Handling overfills / order errors / order safety

Discussion in 'App Development' started by abattia, Jul 5, 2012.

  1. For my first time, I’m writing code (for NinjaTrader) to handle overfills / order errors / order safety.

    While understanding that the specifics of such handling would depend on the specifics of the trading objectives/trading strategies involved, I’m trying to lay my hands on past (and publicly available) examples of how these matters have been dealt with by others.

    I’m not fussed whether these examples are in C#, or whatever (including pseudo code!... or even just a detailed description in plain text!); I'm more interested in getting a feel for the scope of what is handled in each case.

    Can anyone point me in the right direction?
     
  2. 2rosy

    2rosy

    not sure about ninja but in general most APIs pass back errors/fills/etc. so you do something like

    onfilll(messageobject){
    print messageobject.quantity, messageobject.orderid
    }

    onerror(messageobject){
    print messageobject.error
    }
     
  3. I don't think there's some document you can read to just do this. I think the best way to do this is to actually experiment and build a few systems and keep doing it until the kinks are worked out. If you're doing stocks, I advise using 200 shares for testing purposes so you can deal with odd and mixed lots and partial fills (which, honestly, are a real nuisance -- they should ban odd lots.)

    It took me about 1-1.5 months of building and then mostly testing until my order management system was stable. It is something that does take time, because sometimes you don't anticipate corner cases and the market can surprise you with behavior you didn't quite plan out.

    The coding part is easy; it's the testing part that sucks hardcore.
     
  4. 2rosy

    2rosy

    If the coding part was so easy then the testing would be irrelevant.
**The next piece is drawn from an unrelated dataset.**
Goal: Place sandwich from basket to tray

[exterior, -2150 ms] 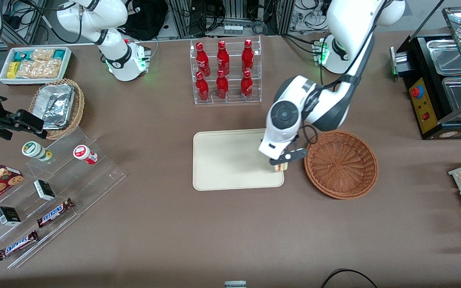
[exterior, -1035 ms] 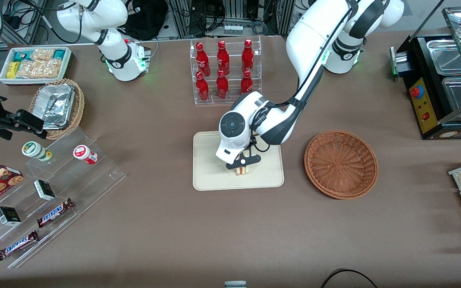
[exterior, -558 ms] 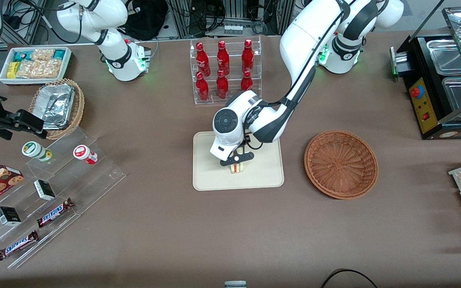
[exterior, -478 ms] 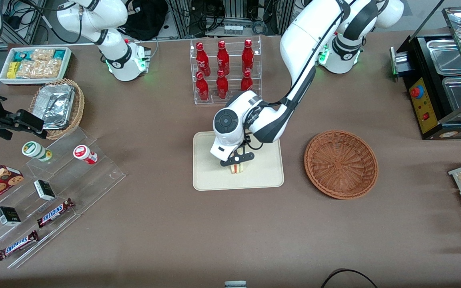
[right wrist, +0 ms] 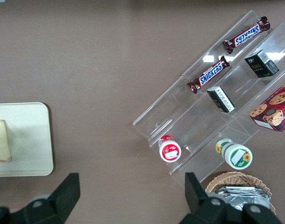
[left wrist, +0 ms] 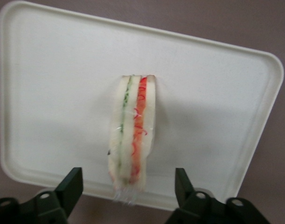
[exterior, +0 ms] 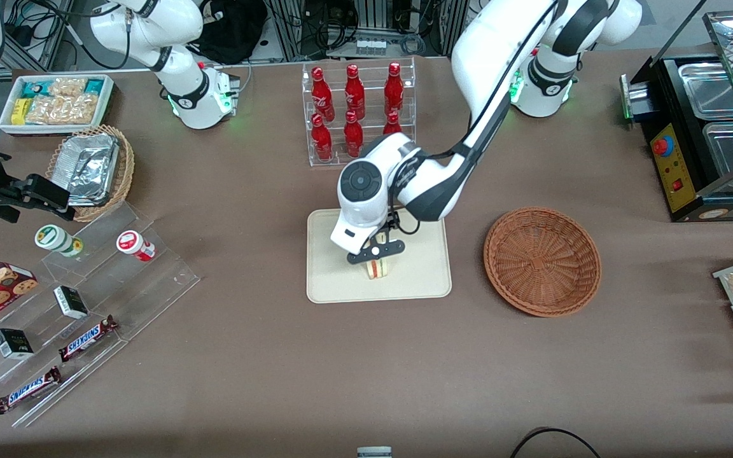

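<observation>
Since 0.5 s ago the gripper [exterior: 376, 253] has lifted slightly, fingers [left wrist: 70, 189] spread clear either side of the sandwich [left wrist: 133, 142], which stands on the tray [exterior: 335, 280]; wicker basket [exterior: 542, 261] at tray's 3 o'clock, cola bottle rack [exterior: 357, 114] at 12.

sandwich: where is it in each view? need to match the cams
Front view: sandwich stands on the tray, just below the gripper.
Left wrist view: sandwich on the tray, between the open jaws, untouched.
Right wrist view: sandwich on the tray, cut by the frame edge.
Shared landmark: the tray.
</observation>
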Controlling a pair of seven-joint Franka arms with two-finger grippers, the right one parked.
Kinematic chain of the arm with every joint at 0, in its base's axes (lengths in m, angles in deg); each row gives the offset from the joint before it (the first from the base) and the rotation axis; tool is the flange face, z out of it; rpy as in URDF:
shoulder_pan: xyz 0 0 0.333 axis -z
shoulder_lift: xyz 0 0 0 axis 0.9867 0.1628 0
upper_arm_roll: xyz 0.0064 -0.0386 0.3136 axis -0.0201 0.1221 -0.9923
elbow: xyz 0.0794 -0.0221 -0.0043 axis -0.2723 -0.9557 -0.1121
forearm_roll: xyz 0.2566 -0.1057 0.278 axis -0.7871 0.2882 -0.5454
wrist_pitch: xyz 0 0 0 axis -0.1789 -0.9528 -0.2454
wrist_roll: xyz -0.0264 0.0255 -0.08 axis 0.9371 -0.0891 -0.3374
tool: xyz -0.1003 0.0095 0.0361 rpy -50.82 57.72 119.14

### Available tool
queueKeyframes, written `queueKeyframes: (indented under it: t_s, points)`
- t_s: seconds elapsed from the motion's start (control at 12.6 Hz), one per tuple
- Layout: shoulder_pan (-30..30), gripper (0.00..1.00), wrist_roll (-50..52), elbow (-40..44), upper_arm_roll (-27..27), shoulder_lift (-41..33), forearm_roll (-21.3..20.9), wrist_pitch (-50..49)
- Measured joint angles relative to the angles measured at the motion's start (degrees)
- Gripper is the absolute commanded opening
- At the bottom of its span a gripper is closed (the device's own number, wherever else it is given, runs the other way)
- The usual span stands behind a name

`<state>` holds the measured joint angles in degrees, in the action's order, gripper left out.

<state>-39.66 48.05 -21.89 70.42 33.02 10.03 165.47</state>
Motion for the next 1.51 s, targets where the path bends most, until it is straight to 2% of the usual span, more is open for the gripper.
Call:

The coding is the whole thing :eek:
     
  5. "Writing the outline for a book is easier than writing the actual book" is the idea that is similar to what I was trying to get across.
     
  6. dom993

    dom993


    I had to do a lot of this in the last couple of weeks, because of Ninja's bug with IB OCOs ... if you want to take-over the Ninja default error-handling, you need to set RealtimeErrorHandling=false; ... then you must keep track yourself of pretty-much everything that pertains to each order, and check the IOrder info (received through OnOrderUpdate()) against what this particular order was supposed to do.

    Things I keep track of, per order:
    private IOrder _TheOrderIOrder;
    private OrderState _TheOrderState;
    private OrderState _ThePriorOrderState;
    private int _TheOrderRequestedQuantity;
    private int _TheOrderFilledQuantity;
    private string _TheOrderOCO;

    The real pain in the butt is checking OCO order pairs (Target/Stop).


    The nice thing about doing it myself, if that I get the exact behavior I want ... I also went ahead and addressed a number of other error cases, such as UPS Suspend, system Shudown, Internet loss of connection followed by reconnection.
     
  7. Thanks, 2rosy

    How are different error messages responded to? I guess that's part of what I am trying to determine.

    In the case of rejected orders, in some cases perhaps the response if to re-send the rejected/failed order again until N attempts have been made, and then fall back to some "next stage" process if the rejections continue?

    And some errors can perhaps just be "caught" so that the strategy can continue? While shutting down the strategy and flattening might be the best response to other errors?

    And overfills; it seems to me that overfills during an entry (when the strategy's intention was to take a position) aren't perhaps quite so "bad" as overfills during an exit (when the strategy was trying to get out)? And so different handling could be applied?

    Etc ...
     
  8. Thanks. Yes, fair enough.

    I guess it follows a principle all too common in software design, in my experience at least. That the more unlikely to occur a particular situation is assumed to be, the more likely it is to occur the very first time you run the software "live" ...
     
  9. Thanks, dom993!

    My laptop battery is about to run out, so can't give the detailed response now your post deserves. Will respond later ...!
     
  10. dom993

    dom993

    A couple more things I forgot in prior post:

    If you are using the Managed approach, and rely of Ninja to manage OCOs (using SetProfitTarget() / SetStopLoss()) you will have to "catch" all Target & Stop IOrders in the OnOrderUpade() method, as they are not exposed anywhere else.

    Be aware that by default, Ninja will issue an OCO pair for each Partial-Fill of the entry order, so when catching these Target / Stop order pairs in OnOrderUpdate() you'll need to expect any number of them (not just 1) (unless you restrict yourself to 1 contract per target).
    This is where the Dictionary<K,V> class comes in handy (use the OCO string as Key)

    I hope this helps.


    Also ... You definitively need to connect to a broker-hosted simulated account to do your testing ... it will be much easier to 'force' error situations then.

    Also ... You can look at Ninja trace files, with a little bit of effort you'll be able to see what's going-on at the order-feed level.